Creator: Patrick Connole
OIG Sees Much Room for Improvement in PBJ Reporting

The Office of Inspector General issued a report declaring that the processes deployed by CMS were not effective in ensuring the accuracy of staffing information reported in the Payroll-Based Journal.
The Dept. of Health and Human Services (HHS) Office of Inspector General (OIG) issued a report last week declaring that the processes deployed by the Centers for Medicare and Medicaid Services (CMS) were not effective in ensuring the accuracy of staffing information reported in the Payroll-Based Journal (PBJ).
OIG issued four recommendations, two of which CMS agreed to, and two that are in limbo pending further action or clarification.

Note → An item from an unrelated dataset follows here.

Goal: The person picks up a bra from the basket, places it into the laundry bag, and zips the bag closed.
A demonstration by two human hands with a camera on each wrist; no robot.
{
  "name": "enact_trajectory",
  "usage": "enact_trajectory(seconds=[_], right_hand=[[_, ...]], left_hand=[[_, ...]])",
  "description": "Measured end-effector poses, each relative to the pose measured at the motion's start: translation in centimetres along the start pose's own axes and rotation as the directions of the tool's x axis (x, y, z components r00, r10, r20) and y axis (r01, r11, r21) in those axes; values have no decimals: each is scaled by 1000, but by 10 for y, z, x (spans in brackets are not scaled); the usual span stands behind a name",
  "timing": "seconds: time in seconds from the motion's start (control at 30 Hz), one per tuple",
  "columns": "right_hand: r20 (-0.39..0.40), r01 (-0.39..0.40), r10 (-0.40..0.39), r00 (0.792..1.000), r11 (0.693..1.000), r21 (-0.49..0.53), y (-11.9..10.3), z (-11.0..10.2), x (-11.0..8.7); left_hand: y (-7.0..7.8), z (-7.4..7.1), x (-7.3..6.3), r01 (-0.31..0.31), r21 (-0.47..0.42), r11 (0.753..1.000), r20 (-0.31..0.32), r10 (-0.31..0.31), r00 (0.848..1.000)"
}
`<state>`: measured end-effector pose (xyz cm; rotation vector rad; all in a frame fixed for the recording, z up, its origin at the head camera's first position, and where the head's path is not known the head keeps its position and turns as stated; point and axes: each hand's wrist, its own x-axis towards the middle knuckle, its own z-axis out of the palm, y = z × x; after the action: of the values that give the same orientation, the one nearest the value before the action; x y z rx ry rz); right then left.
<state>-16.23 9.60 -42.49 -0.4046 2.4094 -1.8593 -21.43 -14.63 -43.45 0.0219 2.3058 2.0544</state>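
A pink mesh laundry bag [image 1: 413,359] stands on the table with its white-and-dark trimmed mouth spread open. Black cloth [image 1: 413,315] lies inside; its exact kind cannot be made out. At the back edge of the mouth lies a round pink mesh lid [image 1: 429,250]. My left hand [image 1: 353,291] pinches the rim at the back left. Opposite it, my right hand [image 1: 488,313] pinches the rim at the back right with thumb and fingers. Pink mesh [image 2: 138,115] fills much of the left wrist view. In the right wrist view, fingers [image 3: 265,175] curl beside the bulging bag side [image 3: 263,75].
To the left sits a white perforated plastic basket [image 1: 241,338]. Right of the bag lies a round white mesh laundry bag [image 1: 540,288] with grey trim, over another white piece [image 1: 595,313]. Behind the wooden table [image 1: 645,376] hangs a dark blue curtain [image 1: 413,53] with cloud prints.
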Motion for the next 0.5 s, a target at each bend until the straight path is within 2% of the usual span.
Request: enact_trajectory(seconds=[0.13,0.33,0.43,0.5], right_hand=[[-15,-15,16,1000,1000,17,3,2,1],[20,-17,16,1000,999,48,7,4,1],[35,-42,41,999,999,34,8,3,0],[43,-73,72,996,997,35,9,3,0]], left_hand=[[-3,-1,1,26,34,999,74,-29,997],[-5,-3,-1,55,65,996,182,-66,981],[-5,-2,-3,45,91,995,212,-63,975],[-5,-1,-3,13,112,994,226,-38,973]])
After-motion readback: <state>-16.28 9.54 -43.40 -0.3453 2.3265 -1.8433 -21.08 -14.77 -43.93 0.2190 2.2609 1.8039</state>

Nursing homes are required to electronically submit to CMS's PBJ information on direct-care staff, including the number of hours that each staff member was paid to deliver services for each day the staff member worked.
“This audit assessed whether RN staffing hours reported in the PBJ for March 2024 were supported in accordance with federal requirements,” the inspector said.
What’s the Problem?
What OIG found is that not all nursing homes’ RN staffing hours reported in CMS’s PBJ were supported in accordance with the rules. “For 45 of 100 sampled items, nursing homes reported a net of 748.5 hours that were not supported,” OIG said.
Further, for 2 of 100 sampled items, nursing homes reported 336 hours that could not be verified because the nursing homes did not provide supporting documentation.
“On the basis of our sample results, we estimated for our sampling frame that for March 2024 nursing homes reported approximately 938,000 hours [5 percent] for approximately 53,000 RNs [42 percent] in the PBJ that were not supported in accordance with federal requirements,” OIG said.
As a result of this and its finding related to the 336 hours that could not be verified, CMS and other stakeholders may not have the most accurate data for their use, OIG said.
What OIG Recommends
OIG made four recommendations to CMS. These are:
OIG recommends that CMS consider the results of our audit when selecting nursing homes for follow-up audits by the CMS PBJ auditor.
OIG recommends that CMS require the CMS PBJ auditor to verify whether nursing homes have taken corrective actions on findings identified in prior PBJ audits.
OIG recommends that CMS educate nursing homes on the updated guidance available in the PBJ Policy Manual and PBJ Policy Manual FAQs.
OIG recommends that CMS regularly communicate to nursing homes the trends in CMS PBJ audit findings (e.g., by providing information on frequently identified CMS PBJ audit findings during an Open Door Forum and on the PBJ web page).
CMS concurred with the first and third recommendations.
The report is (A-09-24-02005), “CMS’s Processes Were Not Effective in Ensuring the Accuracy of Staffing Information Reported in the Payroll-Based Journal.”